Viewing (13'14"). Guardian film writers Xan Brooks, Catherine Shoard and Andrew Pulver discuss the legacy. And more viewing (1'25"). Vanessa Redgrave on the BBC.

Updates, 11/29: Russell reviewed Pauline Kael's The Citizen Kane Book for Films and Filming in May 1972, and chained and perfumed has a scan of the page.

David Cairns offers "a stream-of-consciousness stagger through selected images."

"Ken's part in my life begins in 1970," recalls John Wyver. "One Saturday, perhaps attracted by the already notorious scene in which a naked Glenda Jackson rolls around on the floor of a train carriage, we took ourselves off to the Odeon to see The Music Lovers (1970). And, reader, it changed my life. I had never seen anything so thrilling and so frightening and so visceral as Ken Russell's absurdly over-the-top biopic of Tchaikovsky. Here was joy and laughter and intense involving drama such as I had never encountered (I was only fifteen, and had lived a sheltered life). As I recall it (and I recognize that nostalgia may play a part here) I there and then determined that I would work in the cinema or television."

"Over the last few years, the much maligned maverick was supposedly working on his newest project — a take on Daniel Defoe's Moll Flanders," writes Bill Gibron at PopMatters. Apparently, the film was never finished…. One day, the world will once again wake up to this passionate, if problematic cinematic visionary. Until then, Russell remains an enigma, one that should have been celebrated more strongly before it was too late. Now, it is."

Updates, 12/1: Robert Horton in 1988 on Salome's Last Dance: "When Wilde watches his play staged, we see the way it reflects on his own life; he identifies himself as the play's John the Baptist, and predicts himself betrayed by his homosexual lover just as John is betrayed by Salome…. Salome's Last Dance might well have been a trashy, glitzy exercise in camp were it not for the tragic layer of Wilde's own life, as suggested in sharp strokes by Russell."

"Instead of writing one more obituary detailing the man's fascinating life and making note of his extraordinary body of work, I thought I'd let Russell speak for himself." At Movie Morlocks, Kimberly Lindbergs presents "some of the director's best quotes borrowed from Altered States: The Autobiography of Ken Russell, which was originally published in 1989."

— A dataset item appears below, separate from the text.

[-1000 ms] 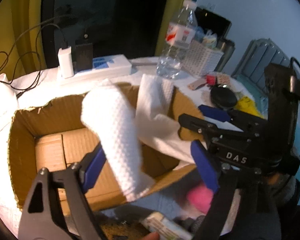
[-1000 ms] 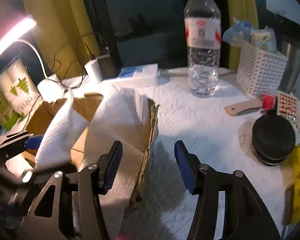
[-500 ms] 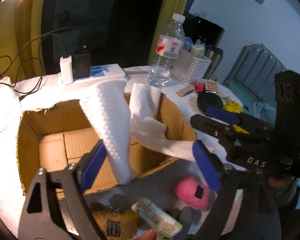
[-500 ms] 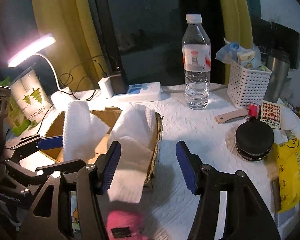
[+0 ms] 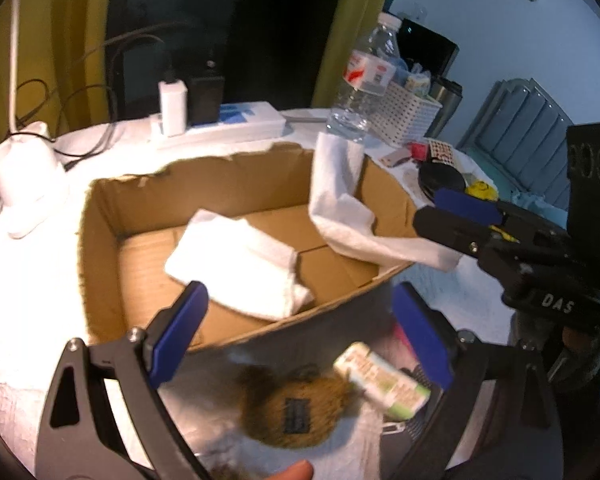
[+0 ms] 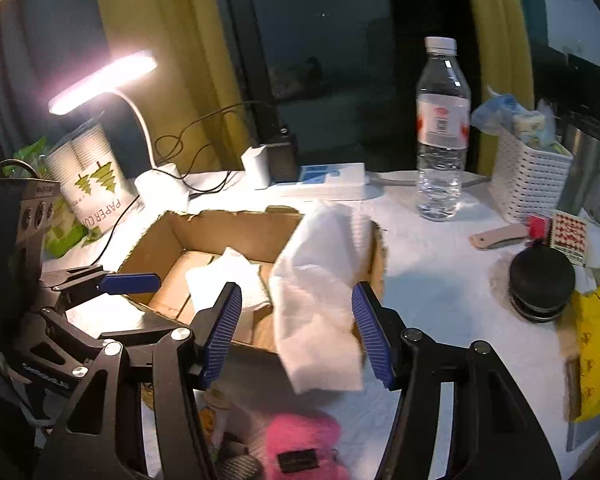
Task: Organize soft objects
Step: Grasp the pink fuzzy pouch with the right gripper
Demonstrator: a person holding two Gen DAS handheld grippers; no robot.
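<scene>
1 towel (image 5: 240,256) lies flat in the box (image 5: 100,240), 1 cloth (image 6: 316,292) drapes its right rim between the wide, empty right claw (image 6: 296,328), nearer than the wide, empty left claw (image 5: 300,336).

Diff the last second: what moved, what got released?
The left gripper let go of its white waffle-weave cloth, which dropped flat onto the brown cardboard box floor; that gripper pulled back, open. The second white cloth stays draped over the box's corner, right gripper open.
</scene>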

Update, 12/2: "A raunchy musical version of Alice in Wonderland, which the director had been working on at the time of his death, is expected to be made by the same team who were working with him, incorporating his ideas but with a new director," reports Ben Dowell for the Guardian.

Update, 12/4: "Ken, it's Mark. Listen, I'm in the nappy department of Mothercare and I think we just found the rape of Christ…" In the Observer, Mark Kermode recalls making it his mission to find a missing sequence from The Devils, which, of course, he did. When he first met Russell, "Ken was everything I hoped he would be: passionate, belligerent, friendly, enormously well-read and often laugh-out-loud funny, but with a steely streak of deadly seriousness, a man who had become used to seeing his work misjudged and mistreated, but who never felt the need to apologize for his own genius."

Update, 12/8: "British cinema lost with Ken Russell a vital antibody to its gangrenous pragmatism and aesthetic sclerosis," declares the Celluloid Liberation Front in Film International. "Russell's imaginative exuberance has represented a refreshing if erratic presence within the parochial insularity of the British Cinematic Complex."